# [EXERCISE OBJECTIVE]
Every line that holds the word "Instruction" needs to be copied from the data below.

# [DATA TO PROCESS]
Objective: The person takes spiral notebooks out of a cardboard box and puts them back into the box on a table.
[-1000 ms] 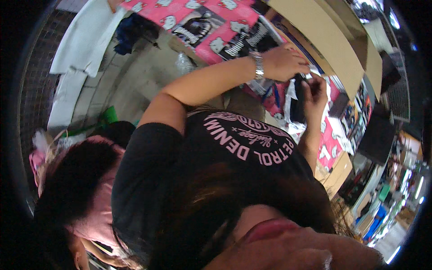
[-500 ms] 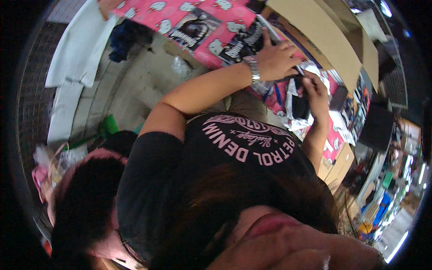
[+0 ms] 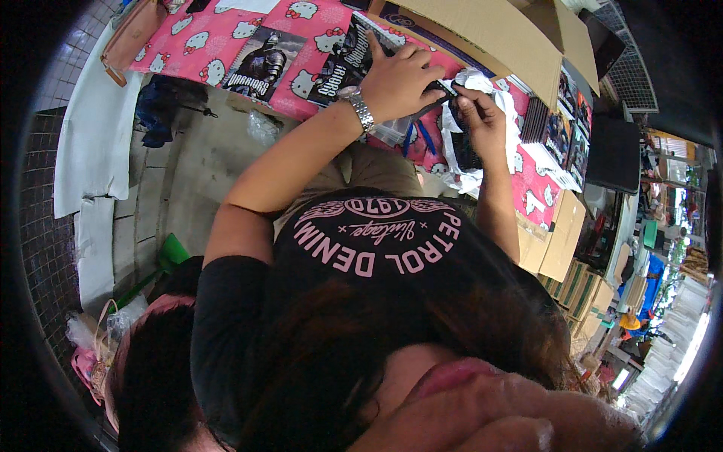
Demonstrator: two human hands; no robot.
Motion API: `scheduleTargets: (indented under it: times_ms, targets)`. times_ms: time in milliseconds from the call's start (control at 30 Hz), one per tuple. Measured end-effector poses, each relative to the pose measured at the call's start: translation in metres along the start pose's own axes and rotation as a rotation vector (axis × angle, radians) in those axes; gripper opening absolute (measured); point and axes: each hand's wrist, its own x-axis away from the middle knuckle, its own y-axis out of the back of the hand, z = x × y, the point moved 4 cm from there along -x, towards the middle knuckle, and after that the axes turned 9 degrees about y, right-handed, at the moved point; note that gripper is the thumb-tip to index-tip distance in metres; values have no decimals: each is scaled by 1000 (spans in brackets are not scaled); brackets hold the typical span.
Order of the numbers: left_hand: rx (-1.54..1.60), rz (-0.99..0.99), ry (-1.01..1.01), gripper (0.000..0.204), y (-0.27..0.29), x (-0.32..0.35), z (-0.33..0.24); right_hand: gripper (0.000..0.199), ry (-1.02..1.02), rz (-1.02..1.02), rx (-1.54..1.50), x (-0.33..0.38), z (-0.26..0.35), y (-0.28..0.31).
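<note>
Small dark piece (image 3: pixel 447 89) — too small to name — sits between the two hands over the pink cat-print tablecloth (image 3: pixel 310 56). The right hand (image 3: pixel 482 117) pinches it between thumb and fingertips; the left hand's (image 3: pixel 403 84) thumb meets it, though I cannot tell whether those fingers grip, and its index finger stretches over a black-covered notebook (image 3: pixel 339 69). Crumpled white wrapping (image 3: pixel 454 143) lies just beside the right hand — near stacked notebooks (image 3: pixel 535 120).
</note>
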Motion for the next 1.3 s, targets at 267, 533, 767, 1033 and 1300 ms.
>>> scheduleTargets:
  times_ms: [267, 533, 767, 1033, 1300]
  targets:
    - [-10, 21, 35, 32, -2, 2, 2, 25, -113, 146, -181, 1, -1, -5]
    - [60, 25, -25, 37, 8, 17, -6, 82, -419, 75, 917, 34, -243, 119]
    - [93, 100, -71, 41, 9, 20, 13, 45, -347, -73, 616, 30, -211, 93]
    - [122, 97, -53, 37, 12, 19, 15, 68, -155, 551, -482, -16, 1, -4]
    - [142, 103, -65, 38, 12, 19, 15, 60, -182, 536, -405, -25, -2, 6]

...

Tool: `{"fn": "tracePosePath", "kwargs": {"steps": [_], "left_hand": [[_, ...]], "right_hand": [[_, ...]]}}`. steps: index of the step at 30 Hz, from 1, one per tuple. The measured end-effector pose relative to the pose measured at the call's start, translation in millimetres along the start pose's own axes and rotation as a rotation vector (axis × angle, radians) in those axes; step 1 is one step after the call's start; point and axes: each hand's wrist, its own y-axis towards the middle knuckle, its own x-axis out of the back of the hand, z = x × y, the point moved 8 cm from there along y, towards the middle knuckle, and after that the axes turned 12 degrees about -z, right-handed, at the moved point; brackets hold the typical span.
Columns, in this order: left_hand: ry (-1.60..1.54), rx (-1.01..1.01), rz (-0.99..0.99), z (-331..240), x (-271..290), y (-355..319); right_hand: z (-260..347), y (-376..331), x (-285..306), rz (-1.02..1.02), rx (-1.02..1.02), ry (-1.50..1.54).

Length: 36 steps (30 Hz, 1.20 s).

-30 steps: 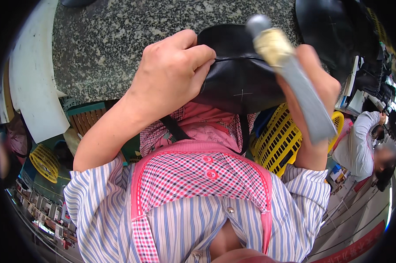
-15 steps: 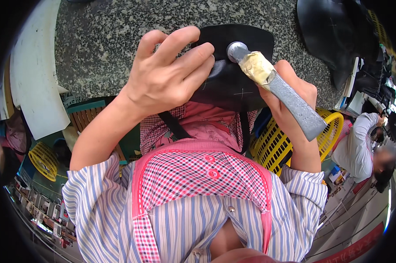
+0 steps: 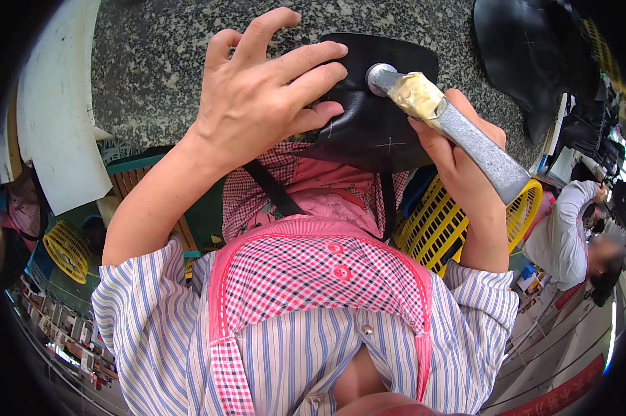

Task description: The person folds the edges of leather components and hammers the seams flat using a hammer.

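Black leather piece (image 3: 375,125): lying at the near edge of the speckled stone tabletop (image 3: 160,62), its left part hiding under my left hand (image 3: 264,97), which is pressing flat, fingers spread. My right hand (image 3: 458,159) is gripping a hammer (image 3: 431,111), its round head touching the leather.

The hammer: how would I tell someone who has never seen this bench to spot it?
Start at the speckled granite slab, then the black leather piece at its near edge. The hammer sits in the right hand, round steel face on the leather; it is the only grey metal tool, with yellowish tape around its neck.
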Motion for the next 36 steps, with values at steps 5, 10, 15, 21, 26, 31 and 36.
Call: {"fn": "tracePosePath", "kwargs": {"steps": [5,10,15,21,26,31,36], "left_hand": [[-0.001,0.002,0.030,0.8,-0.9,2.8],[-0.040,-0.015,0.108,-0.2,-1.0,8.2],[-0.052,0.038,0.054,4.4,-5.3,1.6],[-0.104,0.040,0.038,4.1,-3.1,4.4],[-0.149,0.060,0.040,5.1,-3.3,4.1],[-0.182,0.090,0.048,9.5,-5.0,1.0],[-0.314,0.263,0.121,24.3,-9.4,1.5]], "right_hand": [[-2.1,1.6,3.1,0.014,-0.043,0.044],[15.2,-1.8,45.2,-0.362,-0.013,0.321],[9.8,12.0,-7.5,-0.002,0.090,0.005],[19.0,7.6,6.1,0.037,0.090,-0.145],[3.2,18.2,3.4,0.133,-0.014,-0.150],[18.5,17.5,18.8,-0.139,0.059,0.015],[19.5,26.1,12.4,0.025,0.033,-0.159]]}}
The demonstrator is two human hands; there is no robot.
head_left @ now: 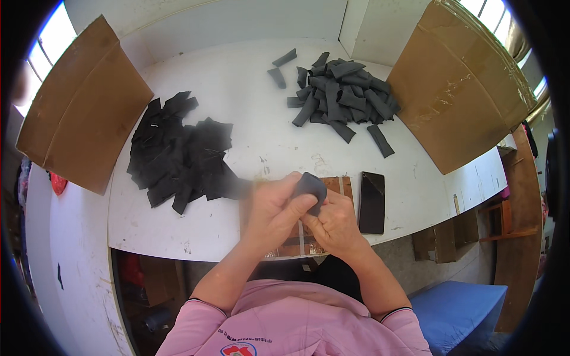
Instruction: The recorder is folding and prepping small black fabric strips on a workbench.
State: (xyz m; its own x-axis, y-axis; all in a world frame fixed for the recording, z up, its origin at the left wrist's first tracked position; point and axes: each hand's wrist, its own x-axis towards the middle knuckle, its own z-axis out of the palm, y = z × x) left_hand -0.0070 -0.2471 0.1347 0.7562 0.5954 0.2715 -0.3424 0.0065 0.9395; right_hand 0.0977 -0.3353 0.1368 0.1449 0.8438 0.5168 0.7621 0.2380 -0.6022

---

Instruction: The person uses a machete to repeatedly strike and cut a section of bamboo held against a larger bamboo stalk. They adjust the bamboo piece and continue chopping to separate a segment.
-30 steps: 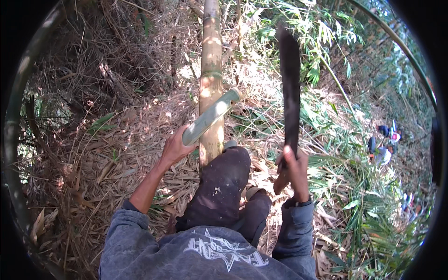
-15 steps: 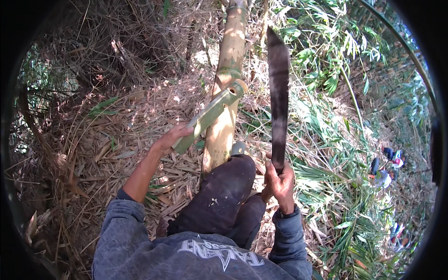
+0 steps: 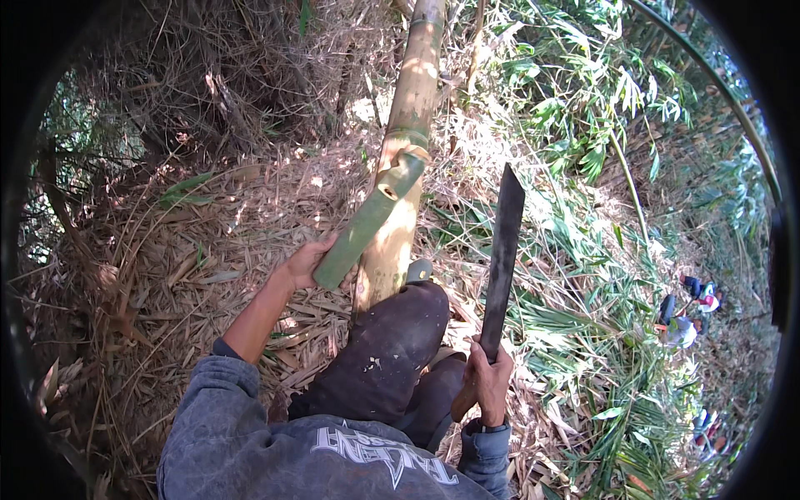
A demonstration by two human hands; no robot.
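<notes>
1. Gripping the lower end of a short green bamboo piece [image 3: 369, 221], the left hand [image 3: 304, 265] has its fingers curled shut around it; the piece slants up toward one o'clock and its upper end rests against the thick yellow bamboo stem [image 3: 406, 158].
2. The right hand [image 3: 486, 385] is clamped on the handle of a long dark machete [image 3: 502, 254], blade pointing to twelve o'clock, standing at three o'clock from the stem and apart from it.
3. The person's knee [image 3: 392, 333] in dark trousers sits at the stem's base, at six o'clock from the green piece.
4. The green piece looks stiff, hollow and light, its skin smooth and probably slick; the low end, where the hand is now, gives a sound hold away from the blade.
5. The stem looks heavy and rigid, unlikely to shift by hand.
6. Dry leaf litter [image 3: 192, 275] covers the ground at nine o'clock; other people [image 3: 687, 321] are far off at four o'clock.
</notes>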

# [FINAL ANSWER]
Instruction: The recorder is folding and prepping small black fabric strips on a workbench.
Instruction: The person uses a machete to repeatedly strike and cut a section of bamboo held against a larger bamboo stalk. They adjust the bamboo piece and continue chopping to separate a segment.

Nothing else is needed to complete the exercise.